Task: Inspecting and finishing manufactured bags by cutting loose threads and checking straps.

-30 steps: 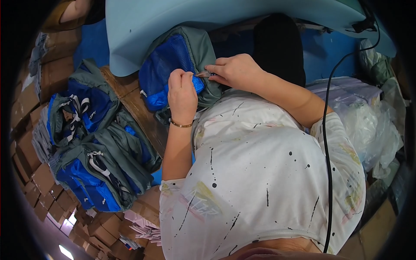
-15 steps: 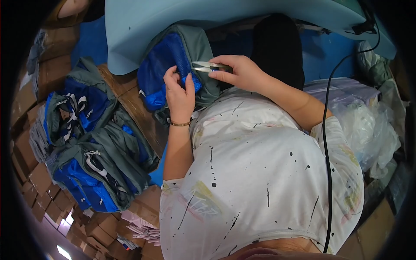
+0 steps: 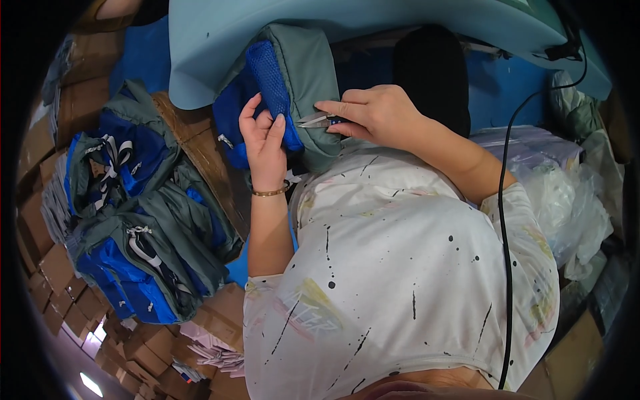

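Note:
On my lap rests a grey and blue bag (image 3: pixel 308 63) with a blue mesh pocket (image 3: pixel 265 73). My left hand (image 3: pixel 268 143) pinches the bag's blue edge between thumb and fingers. From the other side, my right hand (image 3: pixel 380 117) grips small thread snips (image 3: pixel 315 121), their pointed metal blades directed at that edge, close to my left fingertips. Whether a thread lies between the blades is too small to tell. A white zipper pull (image 3: pixel 225 141) dangles at the bag's left side.
More grey and blue bags (image 3: pixel 153 247) are heaped at the left beside a brown cardboard box (image 3: pixel 200 137). A light blue table (image 3: pixel 280 15) curves across the far side. A black cable (image 3: pixel 505 220) hangs at the right, near clear plastic bags (image 3: pixel 560 193).
The bag has turned and risen a little, showing more of its grey side. The snips have moved lower along the blue edge, and my left hand has shifted slightly down and left.

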Available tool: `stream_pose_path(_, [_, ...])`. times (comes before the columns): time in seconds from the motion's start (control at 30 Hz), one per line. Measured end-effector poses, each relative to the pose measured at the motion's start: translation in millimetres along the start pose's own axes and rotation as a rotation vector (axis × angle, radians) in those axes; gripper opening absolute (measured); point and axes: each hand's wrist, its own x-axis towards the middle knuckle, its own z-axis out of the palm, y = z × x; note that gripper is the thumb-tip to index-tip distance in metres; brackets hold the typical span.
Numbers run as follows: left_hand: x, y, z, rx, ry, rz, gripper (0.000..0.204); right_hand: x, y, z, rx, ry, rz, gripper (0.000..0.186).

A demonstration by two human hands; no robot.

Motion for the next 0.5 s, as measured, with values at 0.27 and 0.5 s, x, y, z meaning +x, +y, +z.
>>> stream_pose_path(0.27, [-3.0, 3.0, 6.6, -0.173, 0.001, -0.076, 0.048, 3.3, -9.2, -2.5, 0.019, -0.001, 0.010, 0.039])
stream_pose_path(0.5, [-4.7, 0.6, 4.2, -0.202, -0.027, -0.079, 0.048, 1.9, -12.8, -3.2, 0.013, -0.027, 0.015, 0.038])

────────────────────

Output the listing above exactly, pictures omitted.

Task: Inspecting and finishing manufactured bags by cutting loose threads and checking straps.

-30 steps: 
-15 steps: 
+0 steps: 

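Note:
On my lap rests a grey and blue bag (image 3: pixel 308 63) with a blue mesh pocket (image 3: pixel 265 73). My left hand (image 3: pixel 268 143) pinches the bag's blue edge between thumb and fingers. From the other side, my right hand (image 3: pixel 380 117) grips small thread snips (image 3: pixel 315 121), their pointed metal blades directed at that edge, close to my left fingertips. Whether a thread lies between the blades is too small to tell. A white zipper pull (image 3: pixel 225 141) dangles at the bag's left side.
More grey and blue bags (image 3: pixel 153 247) are heaped at the left beside a brown cardboard box (image 3: pixel 200 137). A light blue table (image 3: pixel 280 15) curves across the far side. A black cable (image 3: pixel 505 220) hangs at the right, near clear plastic bags (image 3: pixel 560 193).
The bag has turned and risen a little, showing more of its grey side. The snips have moved lower along the blue edge, and my left hand has shifted slightly down and left.
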
Available tool: `stream_pose_path(_, [_, ...])`. times (comes before the columns): time in seconds from the motion's start (control at 30 Hz), one per line. Measured end-effector poses, each relative to the pose measured at the motion's start: translation in millimetres along the start pose's own axes and rotation as a rotation vector (axis × angle, radians) in those axes; gripper opening absolute (measured); point and axes: each hand's wrist, its own x-axis towards the middle knuckle, its own z-axis out of the palm, y = z × x; note that gripper is the thumb-tip to index-tip distance in metres; brackets hold the typical span.
Numbers run as follows: left_hand: x, y, z, rx, ry, rz, gripper (0.000..0.204); right_hand: x, y, z, rx, ry, rz, gripper (0.000..0.186).

A demonstration by two human hands; no robot.

Motion for the next 0.5 s, as measured, with values at 0.27 and 0.5 s, x, y, z meaning +x, +y, +z.
>>> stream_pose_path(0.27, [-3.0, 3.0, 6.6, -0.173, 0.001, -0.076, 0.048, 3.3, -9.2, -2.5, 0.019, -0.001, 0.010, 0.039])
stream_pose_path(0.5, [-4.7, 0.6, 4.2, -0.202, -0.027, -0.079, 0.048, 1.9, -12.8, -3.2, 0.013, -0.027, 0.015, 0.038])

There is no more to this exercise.